Chapitre 20 : Vie perdue
Point de vue de Zeus
Je rejoins Paul, l'air vibrant à chacun de mes pas. Mon frère, Hadès, me regarde comme si j'étais quelqu'un d'autre. Un fantôme, un imposteur, mais non. Je suis bel et bien moi, et si je suis ici, c'est pour mettre au clair ma décision. La plus brillante idée qui m'ait traversé l'esprit, celle qui ne m'a plus lâchée depuis des siècles. C'est seulement maintenant qu'elle est sur le point de se réaliser, alors, si je dois compter mon frère en tant qu'ennemi, je le considérerai en ennemi jusqu'au bout. Lui-même a l'air d'hésiter à me considérer comme un rival. C'est ce qu'il y a de mieux à faire, frangin. Si nous oublions nos liens de sang, il n'y aura pas d'effusions inutiles, juste une fin, la sienne ou la mienne. Satisfait de l'atmosphère entre mon frère et moi, Paul disparaît dans le sol à l'aide de son ombre, nous laissant définitivement seuls. Il est temps de passer aux choses sérieuses.
- Je vois que tu as fait le ménage, dis-je en examinant les moindres recoins de la salle. Comment vas-tu depuis le dernier Conseil des Cieux ?
- Je vais parfaitement bien. Ne me fais pas perdre mon temps et arrête toute cette folie.
- Cette folie ? Tu veux parler de la meilleure idée de tous les temps ? Les humains ne nous sont pas utiles. En revanche, leur territoire l'est.
- Nous avons notre terrain, et ils ont le leur, répliqua Hadès. Nous veillons sur eux, et eux veillent sur nous en nous faisant vivre a travers les livres. De plus, si nous tuons les humains, nous n'aurions plus de descendance.

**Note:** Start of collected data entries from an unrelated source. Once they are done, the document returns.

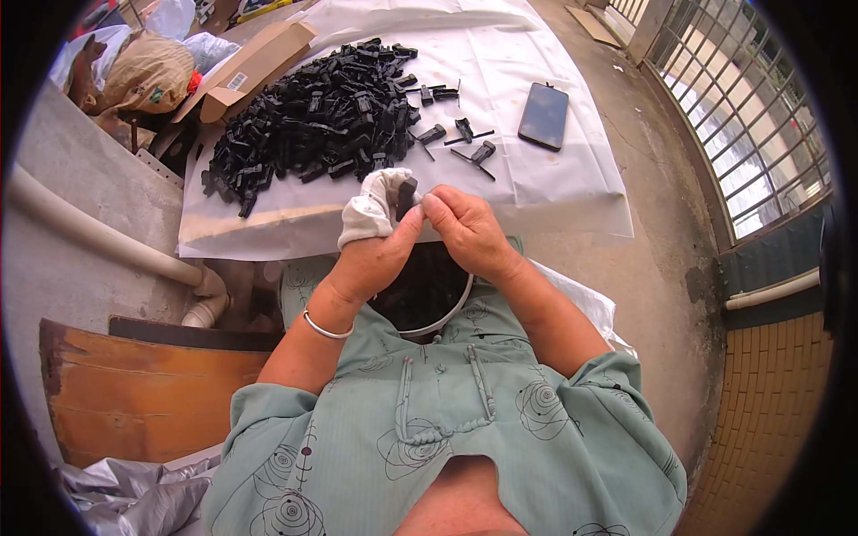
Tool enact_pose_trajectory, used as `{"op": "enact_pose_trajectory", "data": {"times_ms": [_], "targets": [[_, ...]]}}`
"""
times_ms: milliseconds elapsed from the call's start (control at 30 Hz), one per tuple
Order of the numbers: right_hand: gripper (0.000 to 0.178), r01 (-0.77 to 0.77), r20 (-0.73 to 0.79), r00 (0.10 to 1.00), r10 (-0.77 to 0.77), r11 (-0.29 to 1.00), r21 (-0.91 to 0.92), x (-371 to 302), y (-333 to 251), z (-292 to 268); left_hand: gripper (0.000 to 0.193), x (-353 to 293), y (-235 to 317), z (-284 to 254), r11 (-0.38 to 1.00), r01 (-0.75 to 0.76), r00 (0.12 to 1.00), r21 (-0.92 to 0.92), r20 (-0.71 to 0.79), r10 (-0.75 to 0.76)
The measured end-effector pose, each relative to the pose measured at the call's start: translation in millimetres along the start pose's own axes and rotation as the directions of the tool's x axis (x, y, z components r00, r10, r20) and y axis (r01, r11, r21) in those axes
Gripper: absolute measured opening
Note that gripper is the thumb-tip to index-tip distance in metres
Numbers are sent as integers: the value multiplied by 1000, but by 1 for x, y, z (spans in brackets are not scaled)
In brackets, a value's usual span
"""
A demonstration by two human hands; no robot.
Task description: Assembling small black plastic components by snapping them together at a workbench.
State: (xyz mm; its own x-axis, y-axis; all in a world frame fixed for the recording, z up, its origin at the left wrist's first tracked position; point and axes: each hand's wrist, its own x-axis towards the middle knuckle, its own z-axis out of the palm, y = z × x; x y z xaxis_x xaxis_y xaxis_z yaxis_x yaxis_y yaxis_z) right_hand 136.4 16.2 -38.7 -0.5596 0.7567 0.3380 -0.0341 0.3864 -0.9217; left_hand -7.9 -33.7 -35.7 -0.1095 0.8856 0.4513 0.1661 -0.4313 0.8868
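Note:
My left hand (375, 255), its fingers wrapped in a white cloth glove (365, 219) and its thumb bare, is closed around a small black plastic part (407, 194). Close against it, my right hand (469, 228) is pinched at the part's right side; what sits between its fingertips is too small to make out. Both hands are over the near edge of a table covered in white sheeting (572, 192). A large heap of similar black plastic parts (313, 116) lies just beyond them. Below my hands, between my knees, a white-rimmed bucket (442, 325) holds dark contents.
Several loose black parts with thin strips (475, 159) lie right of the heap, near a dark smartphone (543, 116). An open cardboard box (259, 67) and bags (147, 71) stand at the far left. A pipe (107, 234) runs along the left wall; a barred window (751, 107) is at right.

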Motion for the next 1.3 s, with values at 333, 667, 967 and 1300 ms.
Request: {"op": "enact_pose_trajectory", "data": {"times_ms": [333, 667, 967, 1300], "targets": [[10, 127, 40, 992, -123, 985, -113, -1, -1, -14, 33, -1, 14, -6, 921, 350, 936, -172, 109, -335], [22, -95, 134, 986, 102, 994, -57, -2, -6, -12, 21, -3, 17, -9, 926, 371, 914, -69, 204, -351], [26, -21, 12, 1000, 21, 997, -69, -8, 10, 11, 23, -3, 13, 4, 925, -27, 988, 379, 152, -33], [21, -204, -342, 932, -117, 609, -766, 5, 38, -54, 67, 80, -5, -56, 920, -66, 990, 386, -92, 110]]}}
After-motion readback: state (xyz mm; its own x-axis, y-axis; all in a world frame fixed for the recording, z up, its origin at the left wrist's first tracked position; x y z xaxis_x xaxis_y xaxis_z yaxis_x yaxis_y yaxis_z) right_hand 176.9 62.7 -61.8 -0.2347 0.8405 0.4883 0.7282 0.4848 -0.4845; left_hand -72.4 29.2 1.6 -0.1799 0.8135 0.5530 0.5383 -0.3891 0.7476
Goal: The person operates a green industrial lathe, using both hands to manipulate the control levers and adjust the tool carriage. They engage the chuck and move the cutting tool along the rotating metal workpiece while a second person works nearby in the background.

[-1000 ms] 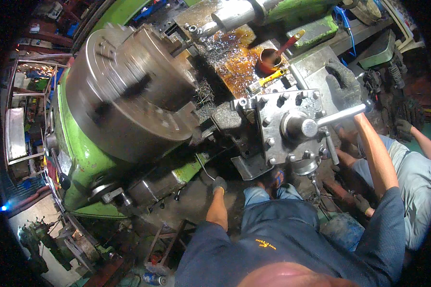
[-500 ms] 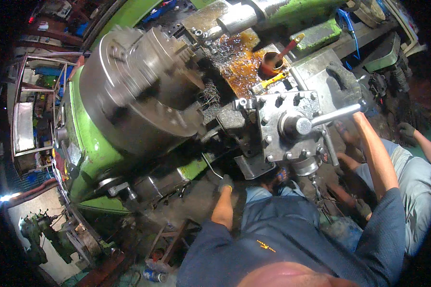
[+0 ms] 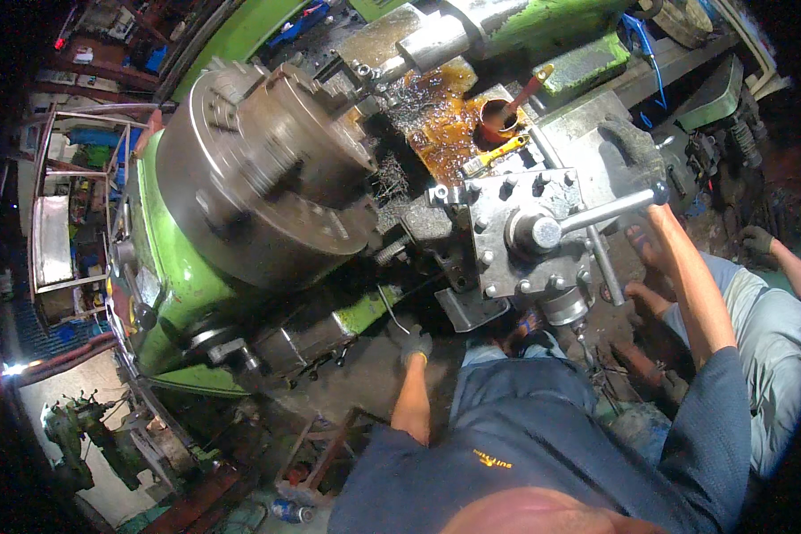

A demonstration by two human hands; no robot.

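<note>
My left hand [image 3: 416, 343], in a dark glove, is closed around the end of a thin bent metal rod [image 3: 392, 307] below the lathe's carriage. My right hand [image 3: 636, 156], also gloved, lies with fingers extended on the flat grey metal slide [image 3: 589, 147], beyond the tool post. Near that wrist is the long clamp lever [image 3: 610, 214] of the square tool post [image 3: 534, 267], which has several bolts around its top. To the left, the large lathe chuck [image 3: 240, 169] is blurred by turning, with a round metal workpiece [image 3: 316, 129] in it.
A pot [image 3: 497, 120] with a brush in it and a yellow-handled brush [image 3: 498, 155] sit beside oily metal chips [image 3: 440, 116]. The green tailstock [image 3: 543, 36] stands behind. At the right, another person's gloved hand [image 3: 756, 238] and grey clothing [image 3: 765, 329] are close to my right arm.
The view has shifted slightly, so the tool post appears a little further left. The chuck is blurred in both frames. Both my hands keep nearly the same places.
</note>
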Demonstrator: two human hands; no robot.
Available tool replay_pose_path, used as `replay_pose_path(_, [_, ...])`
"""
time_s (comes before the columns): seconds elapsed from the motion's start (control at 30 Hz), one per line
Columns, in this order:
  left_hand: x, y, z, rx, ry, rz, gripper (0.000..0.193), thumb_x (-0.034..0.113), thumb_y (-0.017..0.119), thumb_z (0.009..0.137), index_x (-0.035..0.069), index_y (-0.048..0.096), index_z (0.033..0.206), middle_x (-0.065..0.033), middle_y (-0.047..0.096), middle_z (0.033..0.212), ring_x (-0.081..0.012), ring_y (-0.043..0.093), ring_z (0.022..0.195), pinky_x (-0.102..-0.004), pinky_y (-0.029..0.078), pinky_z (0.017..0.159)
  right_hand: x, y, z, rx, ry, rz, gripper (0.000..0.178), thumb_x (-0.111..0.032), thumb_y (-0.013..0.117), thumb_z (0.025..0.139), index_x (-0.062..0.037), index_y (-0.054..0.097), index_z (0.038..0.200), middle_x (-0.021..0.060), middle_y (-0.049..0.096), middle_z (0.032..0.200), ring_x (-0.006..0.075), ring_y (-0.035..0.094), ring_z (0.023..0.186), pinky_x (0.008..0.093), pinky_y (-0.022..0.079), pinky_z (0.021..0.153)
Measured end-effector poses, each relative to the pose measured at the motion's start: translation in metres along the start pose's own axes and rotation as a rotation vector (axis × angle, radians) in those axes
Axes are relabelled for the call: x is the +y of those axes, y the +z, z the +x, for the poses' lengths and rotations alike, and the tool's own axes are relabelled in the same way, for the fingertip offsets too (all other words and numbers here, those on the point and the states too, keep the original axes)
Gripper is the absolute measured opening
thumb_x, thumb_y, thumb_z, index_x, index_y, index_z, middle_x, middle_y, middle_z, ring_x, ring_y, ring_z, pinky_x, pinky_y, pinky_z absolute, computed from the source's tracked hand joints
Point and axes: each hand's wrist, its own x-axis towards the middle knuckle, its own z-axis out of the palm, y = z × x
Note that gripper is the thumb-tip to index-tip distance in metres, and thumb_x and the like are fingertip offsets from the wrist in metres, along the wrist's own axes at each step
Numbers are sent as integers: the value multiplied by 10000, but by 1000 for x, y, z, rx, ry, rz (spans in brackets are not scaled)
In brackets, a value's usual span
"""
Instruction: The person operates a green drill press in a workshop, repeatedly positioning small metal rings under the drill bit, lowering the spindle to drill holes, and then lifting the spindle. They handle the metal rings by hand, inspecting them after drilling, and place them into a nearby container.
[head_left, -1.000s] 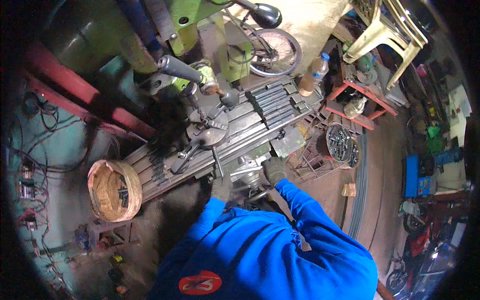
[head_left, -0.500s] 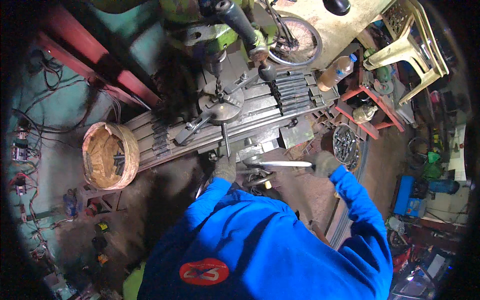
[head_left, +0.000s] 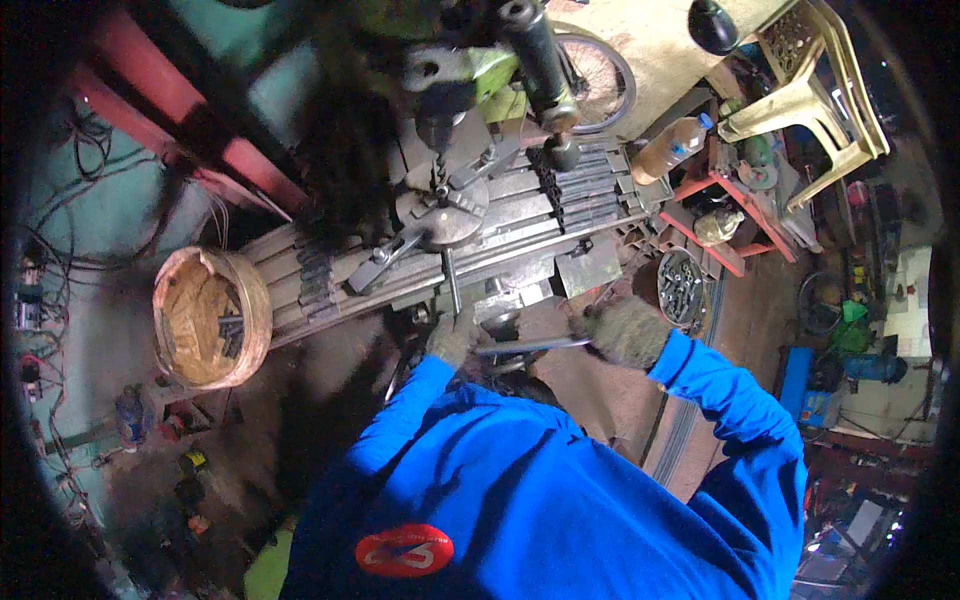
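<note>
My left hand (head_left: 455, 337), in a grey work glove, is closed around the near end of a metal rod (head_left: 451, 280). The rod runs up to a round chuck (head_left: 440, 222) clamped on the slotted machine table (head_left: 510, 238). Over the chuck's middle stands a drill bit (head_left: 440, 172), below the dark spindle (head_left: 436, 130). My right hand (head_left: 632, 333), gloved too, is closed on the outer end of a straight metal lever (head_left: 540, 345) in front of the table. The lever's inner end lies close to my left hand; its joint is hard to make out.
On the table's right lie several dark metal bars (head_left: 590, 190) beside a bottle (head_left: 672, 150); shorter pieces (head_left: 317, 275) lie left. A round basket (head_left: 262, 320) with metal pieces stands at the left end. A bowl of small metal parts (head_left: 682, 290) sits beyond my right hand.
My right hand has swung the lever, moving slightly left with its end. My left hand keeps its hold on the rod. The whole view has shifted a little.
</note>
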Motion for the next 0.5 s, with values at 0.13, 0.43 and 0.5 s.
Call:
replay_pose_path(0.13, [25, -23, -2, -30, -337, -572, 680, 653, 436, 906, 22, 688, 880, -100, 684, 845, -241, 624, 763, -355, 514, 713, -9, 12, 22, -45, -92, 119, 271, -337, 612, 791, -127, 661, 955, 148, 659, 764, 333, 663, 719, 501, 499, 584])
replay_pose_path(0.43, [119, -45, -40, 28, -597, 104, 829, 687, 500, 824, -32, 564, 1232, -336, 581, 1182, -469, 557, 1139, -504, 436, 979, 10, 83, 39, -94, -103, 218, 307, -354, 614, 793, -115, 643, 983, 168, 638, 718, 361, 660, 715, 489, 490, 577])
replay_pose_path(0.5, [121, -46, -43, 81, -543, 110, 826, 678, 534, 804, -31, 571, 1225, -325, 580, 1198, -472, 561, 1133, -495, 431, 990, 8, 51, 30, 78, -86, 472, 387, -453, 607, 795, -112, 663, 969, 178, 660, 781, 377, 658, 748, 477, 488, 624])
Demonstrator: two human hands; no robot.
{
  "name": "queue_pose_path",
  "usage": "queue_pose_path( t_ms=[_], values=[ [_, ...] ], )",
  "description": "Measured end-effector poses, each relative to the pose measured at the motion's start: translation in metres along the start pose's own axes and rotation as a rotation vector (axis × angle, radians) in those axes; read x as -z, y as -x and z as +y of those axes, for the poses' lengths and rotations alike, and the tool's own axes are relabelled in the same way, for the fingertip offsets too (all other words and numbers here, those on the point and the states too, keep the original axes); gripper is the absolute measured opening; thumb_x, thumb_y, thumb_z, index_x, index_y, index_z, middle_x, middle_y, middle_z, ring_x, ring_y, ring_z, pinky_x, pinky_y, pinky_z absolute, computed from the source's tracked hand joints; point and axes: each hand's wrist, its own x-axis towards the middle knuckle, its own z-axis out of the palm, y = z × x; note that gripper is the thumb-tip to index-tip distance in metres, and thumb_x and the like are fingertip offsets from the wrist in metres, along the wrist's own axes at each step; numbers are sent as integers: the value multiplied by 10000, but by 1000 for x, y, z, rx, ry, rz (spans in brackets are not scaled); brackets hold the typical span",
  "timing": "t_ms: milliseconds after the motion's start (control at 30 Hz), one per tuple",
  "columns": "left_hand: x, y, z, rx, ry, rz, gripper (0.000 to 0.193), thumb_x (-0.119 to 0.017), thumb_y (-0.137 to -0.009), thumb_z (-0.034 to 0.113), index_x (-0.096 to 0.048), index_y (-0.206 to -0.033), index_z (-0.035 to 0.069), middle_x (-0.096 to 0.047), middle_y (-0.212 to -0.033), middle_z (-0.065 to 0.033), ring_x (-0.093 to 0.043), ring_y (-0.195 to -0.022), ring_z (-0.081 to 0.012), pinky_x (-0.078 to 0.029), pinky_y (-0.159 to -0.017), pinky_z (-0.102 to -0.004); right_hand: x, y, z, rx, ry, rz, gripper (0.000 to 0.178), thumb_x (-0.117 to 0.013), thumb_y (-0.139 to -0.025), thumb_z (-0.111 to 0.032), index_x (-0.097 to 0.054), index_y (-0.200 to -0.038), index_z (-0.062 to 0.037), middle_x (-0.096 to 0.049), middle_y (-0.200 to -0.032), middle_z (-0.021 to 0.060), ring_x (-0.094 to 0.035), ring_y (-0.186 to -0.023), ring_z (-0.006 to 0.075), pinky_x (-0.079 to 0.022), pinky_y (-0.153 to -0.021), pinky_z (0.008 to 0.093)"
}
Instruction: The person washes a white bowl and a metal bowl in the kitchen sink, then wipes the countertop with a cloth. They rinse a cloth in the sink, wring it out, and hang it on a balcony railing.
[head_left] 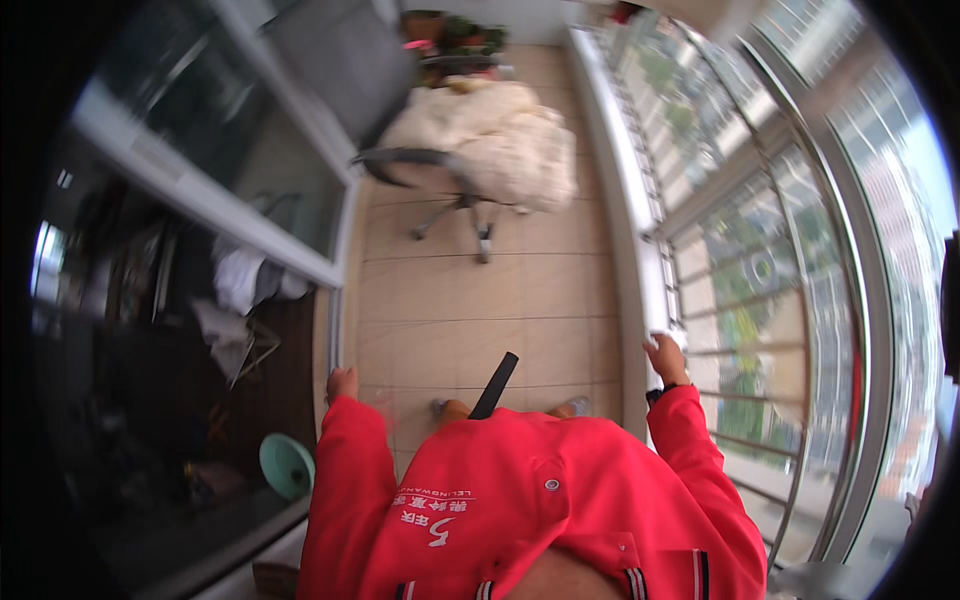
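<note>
I look down my red jacket (pixel 520 500) onto a narrow tiled balcony floor (pixel 470 310). My left hand (pixel 342 382) hangs at my side with its fingers curled and nothing visible in it, close to the sliding glass door frame (pixel 335 330). My right hand (pixel 668 358) rests on the white ledge (pixel 645 290) below the window railing, touching it. A black strap (pixel 496 384) sticks up from my chest between the two hands.
An office chair (pixel 450 190) draped with a cream blanket (pixel 500 140) stands ahead in the middle of the balcony. Potted plants (pixel 455 35) sit at the far end. Metal window bars (pixel 740 300) run along the right. A teal round object (pixel 288 466) lies indoors at left.
</note>
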Motion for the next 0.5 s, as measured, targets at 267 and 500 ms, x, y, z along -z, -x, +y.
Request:
queue_pose_path(
  t_ms=[267,500],
  values=[
    [59,111,-450,634,269,336,477,-536,-813,419,-645,-963,-20,-658,-981,-206,-615,-949,-372,-450,-865,-466,-246,-49,-167,256,206,-598,437,-540,-799,-435,-684,-1025,-90,-634,-1084,191,-582,-1039,357,-453,-902,433],
    [-55,178,-482,522,240,367,473,-462,-883,419,-629,-658,38,-634,-713,-188,-604,-727,-388,-464,-712,-492,-327,-146,-519,1378,658,-434,190,-534,-802,-222,-642,-897,-98,-652,-851,130,-637,-808,326,-510,-704,443]
  ],
)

Mon cher frère... Pensait-il vraiment que je n'avais pas pensé à tout cela ? La survie grâce aux ouvrages, la descendance... Quoi de plus simple que de tuer une bonne partie des humains, et de n'en garder que les hommes et femmes de lettres ? Ensuite, leurs enfants seraient des humains, et eux pourraient écrire des histoires à notre sujet, nous donnant plus de vie et de puissance que jamais. Car oui, pour garder notre immortalité, des humains doivent régulièrement écrire à notre sujet. Voilà pourquoi de nombreux dieux mineurs sont morts, leur noms demeurant inconnus aux yeux des mortels. Ce pouvoir d'écriture leur est propre, même nous ne pouvons faire une telle chose. Ça me rend malade de penser que des êtres si insignifiants peuvent nous faire vivre ou nous tuer ! Leur territoire est si vaste, pour tant d'imbéciles ! Les voir s'entretuer me rendait furieux au début, mais à travers les siècles, j'ai finis par comprendre que c'était dans leur nature. La Terre était si belle avant que tous ces progrès technologiques ne viennent la souiller... Ils ne la méritent pas. Nous, les dieux aux pouvoirs sans limites, ne craignant personne, sommes les mieux placés pour veiller sur ce territoire.
- Mon frère, ne soit pas obsédé par ta conquête de territoire. Les humains aussi ont le droit de vivre.
- Non, je ne le permettrai pas.
Hadès se mit à rire. Son regard, auparavant stupéfait, devint plus dur. Cela faisait des années que je n'avais plus vu cette expression. A cet instant, il méritait vraiment son titre de dieu des Enfers : même son redoutable Cerbère, un terrible chien à trois têtes, paraissait inoffensif à côté de lui. Je vis ses ombres l'entourer comme si elles cherchaient à le protéger. De quoi ? Ou plutôt, de qui. Apparemment, j'étais le danger. Bien vu. Cependant, il ne semblait pas vouloir se battre. Pas encore. Il n'allait pas attaquer physiquement, l'oral lui avait toujours réussi, surtout lorsqu'il s'agissait de remettre en question l'adversaire.
- Je le savais, jeta t'il calmement. Tu fais tout ça par amour pour elle.
- De quoi parles-tu ? Tu as perdu la tête ?
- La seule femme que tu ait jamais aimé. Tu sais de qui il s'agit. Au...
- Ne prononce pas son nom, ou je jure sur mon nom que je t'arrache les yeux.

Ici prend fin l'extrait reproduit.